[Given material]
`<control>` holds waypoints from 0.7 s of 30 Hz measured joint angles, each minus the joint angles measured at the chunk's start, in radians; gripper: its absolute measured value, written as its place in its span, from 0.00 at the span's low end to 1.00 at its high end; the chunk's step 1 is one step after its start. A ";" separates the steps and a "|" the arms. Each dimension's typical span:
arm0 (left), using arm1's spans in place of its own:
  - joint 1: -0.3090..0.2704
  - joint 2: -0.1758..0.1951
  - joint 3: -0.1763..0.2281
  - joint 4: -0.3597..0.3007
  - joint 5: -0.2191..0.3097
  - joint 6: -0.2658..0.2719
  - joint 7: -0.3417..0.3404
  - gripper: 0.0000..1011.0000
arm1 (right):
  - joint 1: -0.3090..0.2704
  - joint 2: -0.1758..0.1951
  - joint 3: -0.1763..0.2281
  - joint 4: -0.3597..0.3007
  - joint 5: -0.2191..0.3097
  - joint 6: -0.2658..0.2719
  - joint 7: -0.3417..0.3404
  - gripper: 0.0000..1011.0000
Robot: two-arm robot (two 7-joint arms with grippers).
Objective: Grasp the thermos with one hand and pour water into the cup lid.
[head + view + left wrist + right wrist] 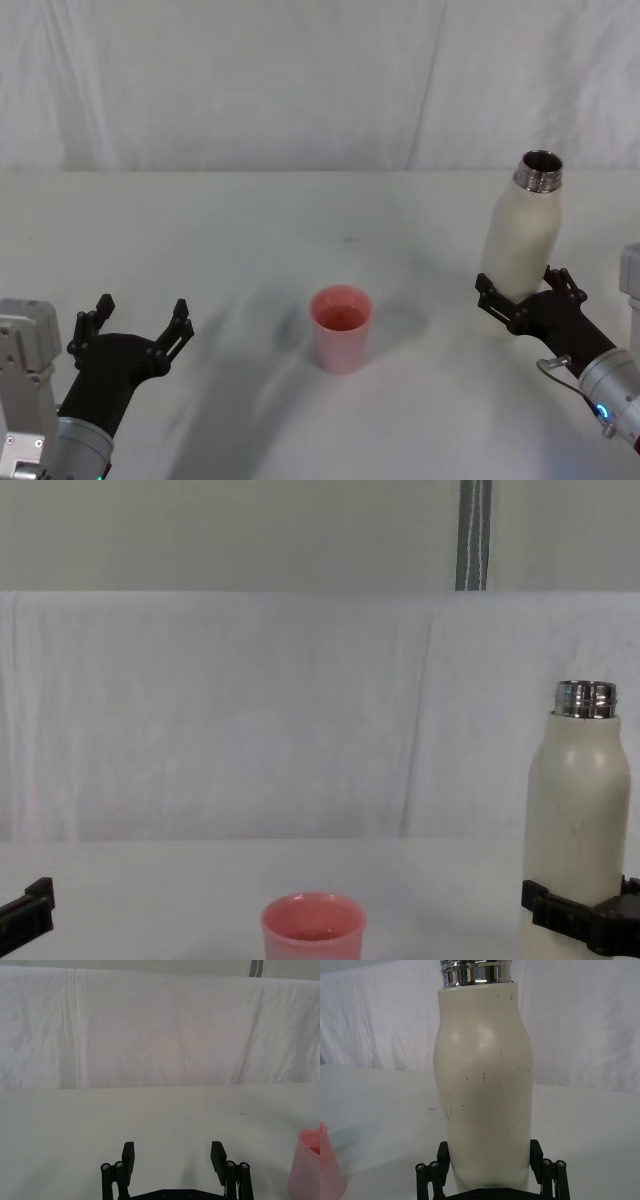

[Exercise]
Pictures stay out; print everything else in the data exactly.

[Task response]
`<control>` holds waypoints from 0.7 s of 30 Hz measured joint angles, each minus the joint angles measured at the chunk's start, in radians; gripper: its absolute measured value, written as its place in its span, from 0.00 at the span's low end to 1.00 at its high end; the chunk's step 1 is one step after its start. A ";" separates the steps and a "|" the arms. Each dimension's typical span:
arm0 (left), using arm1's spans in place of its own:
  - joint 1: -0.3090..0.2704
  - joint 2: -0.1758..0.1951
  - joint 3: -0.1763..0.2281
  - joint 4: -0.3597..0.3007
  - joint 5: -0.2191..0.3097
  - joint 6: -0.2658..0.2719
  - joint 7: -0.3417..0.3404
  - gripper: 0.0000..1011.0000
arm1 (right):
  - joint 1: -0.3090..0.2704
  - joint 2: -0.1758..0.1951
  - joint 3: -0.1763..0.2281
  - joint 4: -0.3597..0.3007
  - joint 5: -0.2191..0.3097
  - joint 6: -0.2658..0.2719
  - joint 7: -0.3417..0.3404
  - gripper: 0.0000..1011.0000
Robot: two-arm robot (two 7-joint arms with grippers).
Objective: Grasp the thermos with one hand and pour water into the cup lid.
[head + view + left wrist + right wrist] 

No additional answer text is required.